La fisarmonica sulle prime note di Ribera Edit lo chiama a gran voce, ma è un brano strumentale e lui non si presenta. Anche la successiva In The Morning sembra fatta apposta per lui. Ma c'è un altro. E ti disorienta, come tornare a casa e trovare tua moglie a letto con uno che non sei tu...
E ti senti tradito.
Ma proprio quando pensi che il tradimento sfocerà in un dramma della gelosia da cavalleria rusticana, capisci che in realtà è meglio così. Gahan è elegante quanto Lanegan è sofferto e con la sua gigantesca interpretazione si addentra ad esplorare un territorio a lui avulso e lo sconvolge, lo trasforma, porta l'America a vagare nell'Atlantico naufraga verso le nebbiose sponde d'Albione. E se non ci credete prestate orecchio a un pezzone come “The Presence Of God”.
I Soulsavers ci avevano abituato a Marc Lanegan, alla sua voce sofferta, sporca, profonda e perfetta interprete per esaltare le tinte blues e soul dei dj britannici. Dopo due grandissimi dischi con Lanegan ci imbrogliano e si rivolgono a Dave Gahan. Esatto, QUEL Dave Gahan o vi siete scordati dei Depeche Mode?

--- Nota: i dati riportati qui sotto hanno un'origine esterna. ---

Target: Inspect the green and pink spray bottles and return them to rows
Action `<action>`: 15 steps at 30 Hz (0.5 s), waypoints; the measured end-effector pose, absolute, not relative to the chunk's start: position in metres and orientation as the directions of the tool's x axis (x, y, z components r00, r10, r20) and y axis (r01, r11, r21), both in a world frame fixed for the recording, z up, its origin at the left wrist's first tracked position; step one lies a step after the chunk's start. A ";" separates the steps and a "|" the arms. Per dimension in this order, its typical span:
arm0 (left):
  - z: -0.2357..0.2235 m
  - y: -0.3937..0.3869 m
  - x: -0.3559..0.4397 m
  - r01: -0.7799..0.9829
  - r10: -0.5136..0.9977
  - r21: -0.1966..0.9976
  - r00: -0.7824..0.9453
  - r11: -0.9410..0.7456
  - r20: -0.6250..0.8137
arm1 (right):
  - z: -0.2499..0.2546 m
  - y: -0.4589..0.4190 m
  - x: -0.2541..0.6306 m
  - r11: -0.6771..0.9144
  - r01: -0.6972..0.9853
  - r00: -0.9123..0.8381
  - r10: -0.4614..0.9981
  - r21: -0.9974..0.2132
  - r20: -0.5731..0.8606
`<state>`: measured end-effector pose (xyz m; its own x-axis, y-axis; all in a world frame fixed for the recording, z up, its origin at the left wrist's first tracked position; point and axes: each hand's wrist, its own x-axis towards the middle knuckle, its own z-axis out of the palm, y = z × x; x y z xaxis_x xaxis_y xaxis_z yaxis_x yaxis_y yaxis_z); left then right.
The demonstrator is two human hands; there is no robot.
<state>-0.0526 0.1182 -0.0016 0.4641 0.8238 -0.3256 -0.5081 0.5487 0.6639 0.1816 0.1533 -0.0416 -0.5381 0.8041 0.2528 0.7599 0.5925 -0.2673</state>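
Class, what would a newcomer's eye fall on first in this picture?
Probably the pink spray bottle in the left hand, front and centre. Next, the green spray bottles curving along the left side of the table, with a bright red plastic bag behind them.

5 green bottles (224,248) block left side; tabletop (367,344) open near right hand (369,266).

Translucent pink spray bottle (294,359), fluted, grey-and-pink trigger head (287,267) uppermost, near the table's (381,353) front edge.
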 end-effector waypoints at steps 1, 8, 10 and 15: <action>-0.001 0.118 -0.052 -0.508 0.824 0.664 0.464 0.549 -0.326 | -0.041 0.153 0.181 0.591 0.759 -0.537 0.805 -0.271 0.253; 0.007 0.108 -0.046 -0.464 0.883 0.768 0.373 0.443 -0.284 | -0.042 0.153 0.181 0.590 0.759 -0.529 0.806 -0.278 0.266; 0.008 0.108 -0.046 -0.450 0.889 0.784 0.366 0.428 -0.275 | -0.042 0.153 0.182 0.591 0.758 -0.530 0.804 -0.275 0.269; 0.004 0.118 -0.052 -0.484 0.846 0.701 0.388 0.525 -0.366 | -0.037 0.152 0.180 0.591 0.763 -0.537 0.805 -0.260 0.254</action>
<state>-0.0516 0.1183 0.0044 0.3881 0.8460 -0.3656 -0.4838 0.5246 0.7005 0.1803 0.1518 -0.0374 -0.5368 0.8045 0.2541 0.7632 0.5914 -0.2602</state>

L'infamia è sfacciata. Tracce che sembrano scritte per Lanegan (si ascoltino “Longest Day” e “Just Try” a titolo esemplificativo) cantante da un altro, un altro che non c'entra niente. Blues, soul, America folk calda e sudata lasciata nelle mani di un'algida rock star inglese. Pazzia!
E succede che The Light The Dead See sia il disco più bello mai partorito fino ad oggi dai Soulsavers. Con i lavori scorsi si vinceva facile, un Lanegan lasciato a sguazzare nella sua acqua non può deludere nessuno, ma il capolavoro lo ottieni solo rischiando ed è quanto succede con questo stupefacente Lavoro.